3. In this Original Application also, the Applicant has submitted that the aforesaid APARs were reviewed by incompetent authorities. His contention is that the Reporting Officer purposely and deliberately sent his APAR for the year 2007-08 to Headquarters Office which had no knowledge about his performance and conduct. As regards the APAR for the year 2008-09 is concerned, the same has been communicated to him along with APAR for the year 2007-08, i.e., after delay of 2 years and 5 months. The said APAR was reviewed by Ex-Director (Medical) Delhi, i.e., Dr. (Mrs.) K. Tyagi. She was there for only 3 months and subsequently retired. In terms of G.I.D.P. & A.R. OM No.51/3/74-Estt.(A) dated 22.05.1975 para (i) Reporting, reviewing and endorsing officer should have been acquainted with the work of official reported upon for at least 3 months during the period covered by confidential report. Thus both his two APARs for 2007-08 and 2008-09 were not reviewed by the competent Reviewing Authorities. Further, he has stated that those APARs were communicated to him as a formality just 28 days before the date of holding of the DPC and the Respondents hurriedly rejected his representation dated 05.12.2011 on 27.12.2011 and it was conveyed to him only on 16.01.2012. According to him, the competent authority was pre-determined to reject it, and he has not given any reasons for doing so.

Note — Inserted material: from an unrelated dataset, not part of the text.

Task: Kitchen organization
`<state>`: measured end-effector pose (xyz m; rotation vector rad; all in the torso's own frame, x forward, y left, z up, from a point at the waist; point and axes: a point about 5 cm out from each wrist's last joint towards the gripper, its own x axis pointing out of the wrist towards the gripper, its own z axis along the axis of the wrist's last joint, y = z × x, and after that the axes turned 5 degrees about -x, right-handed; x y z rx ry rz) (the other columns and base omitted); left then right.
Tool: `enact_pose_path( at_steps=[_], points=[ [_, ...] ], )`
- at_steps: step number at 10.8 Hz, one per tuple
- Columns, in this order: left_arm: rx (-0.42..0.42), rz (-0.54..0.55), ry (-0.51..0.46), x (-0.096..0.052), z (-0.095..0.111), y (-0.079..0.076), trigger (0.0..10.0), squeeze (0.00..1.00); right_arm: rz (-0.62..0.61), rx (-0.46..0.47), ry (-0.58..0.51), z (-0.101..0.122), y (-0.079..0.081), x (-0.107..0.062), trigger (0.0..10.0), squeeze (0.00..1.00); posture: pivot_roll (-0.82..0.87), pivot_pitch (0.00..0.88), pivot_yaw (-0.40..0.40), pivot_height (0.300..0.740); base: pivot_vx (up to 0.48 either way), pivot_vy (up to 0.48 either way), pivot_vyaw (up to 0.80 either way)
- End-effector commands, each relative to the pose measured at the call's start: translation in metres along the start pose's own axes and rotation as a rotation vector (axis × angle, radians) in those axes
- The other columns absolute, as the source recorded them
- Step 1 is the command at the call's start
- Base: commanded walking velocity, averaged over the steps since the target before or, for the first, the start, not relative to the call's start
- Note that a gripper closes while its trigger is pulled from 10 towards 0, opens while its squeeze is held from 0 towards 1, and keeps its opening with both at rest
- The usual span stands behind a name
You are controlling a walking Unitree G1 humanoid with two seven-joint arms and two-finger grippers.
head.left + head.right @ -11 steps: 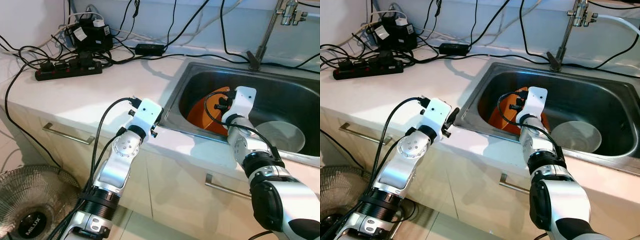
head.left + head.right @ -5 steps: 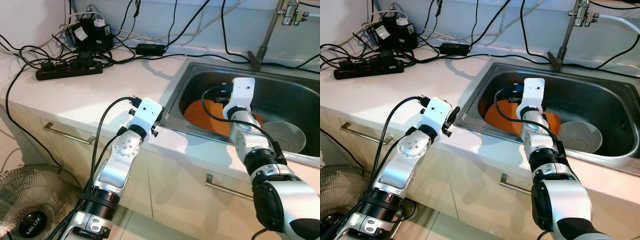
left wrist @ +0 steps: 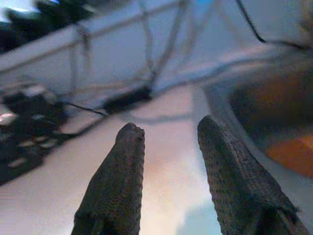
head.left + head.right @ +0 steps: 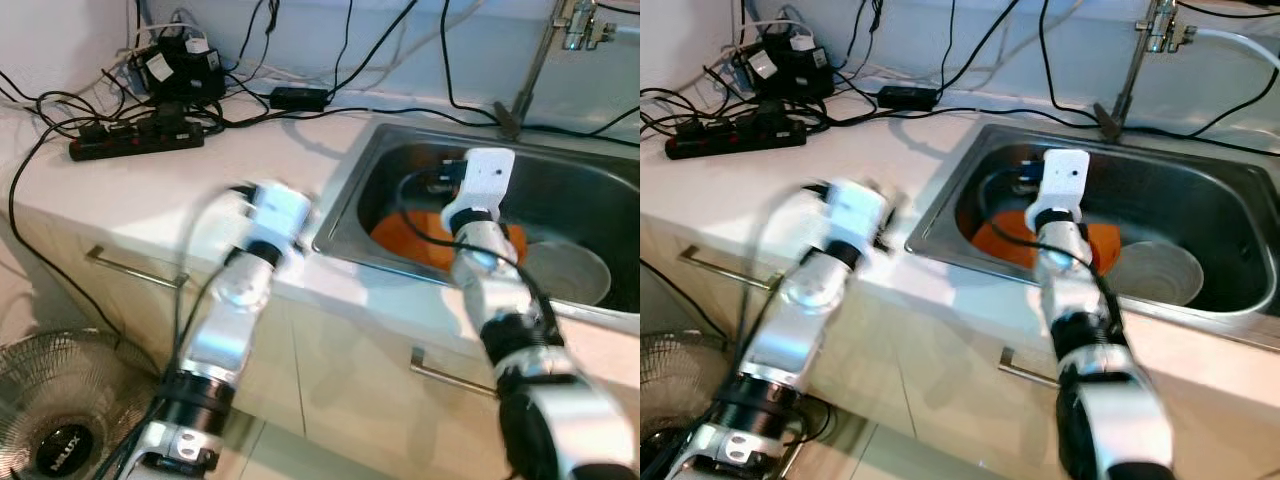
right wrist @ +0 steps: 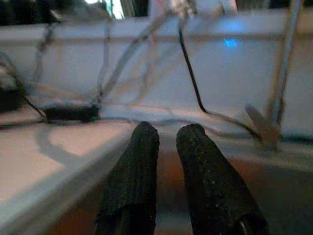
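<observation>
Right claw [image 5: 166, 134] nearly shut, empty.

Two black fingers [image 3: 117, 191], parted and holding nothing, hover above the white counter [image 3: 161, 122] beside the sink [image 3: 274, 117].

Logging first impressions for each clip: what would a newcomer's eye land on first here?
The orange plate lying low in the steel sink, beside a white bowl, with the right gripper held over it, fingers nearly together and empty. Next, the tangle of black cables and a power strip on the white counter, and the left gripper, open above the counter near the sink's edge.
</observation>
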<state>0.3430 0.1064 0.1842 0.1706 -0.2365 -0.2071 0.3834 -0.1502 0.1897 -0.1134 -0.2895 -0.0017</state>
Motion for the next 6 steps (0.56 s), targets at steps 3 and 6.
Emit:
enact_pose_path(
  at_steps=[3,6],
  points=[
    [0.009,0.167,-0.096,-0.003,0.008,0.024,10.0,0.00,0.046,0.001,-0.114,0.008,0.018,-0.017,10.0,0.00,0.19,0.005,0.026,0.740,0.000,0.000,0.00],
    [0.021,0.165,-0.134,-0.009,0.004,0.017,10.0,0.00,0.069,0.024,-0.105,0.001,0.030,-0.032,10.0,0.00,0.18,0.006,0.017,0.740,0.000,-0.097,0.00]
  ],
)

4. The learned counsel for the Applicant has challenged the aforesaid action of the Respondents stating that it was against the principles laid down by the Apex Court in Dev Dutt Vs. Union of India and Others AIR 2008 SC 2513. The relevant part of the said order reads as under:-
41. In our opinion, non-communication of entries in the Annual Confidential Re-port of a public servant, whether he is in civil, judicial, police or any other service (other than the military), certainly has civil consequences because it may affect his chances for promotion or get other benefits (as already discussed above). Hence, such non-communication would be arbitrary, and as such violative of Article 14 of the Constitution.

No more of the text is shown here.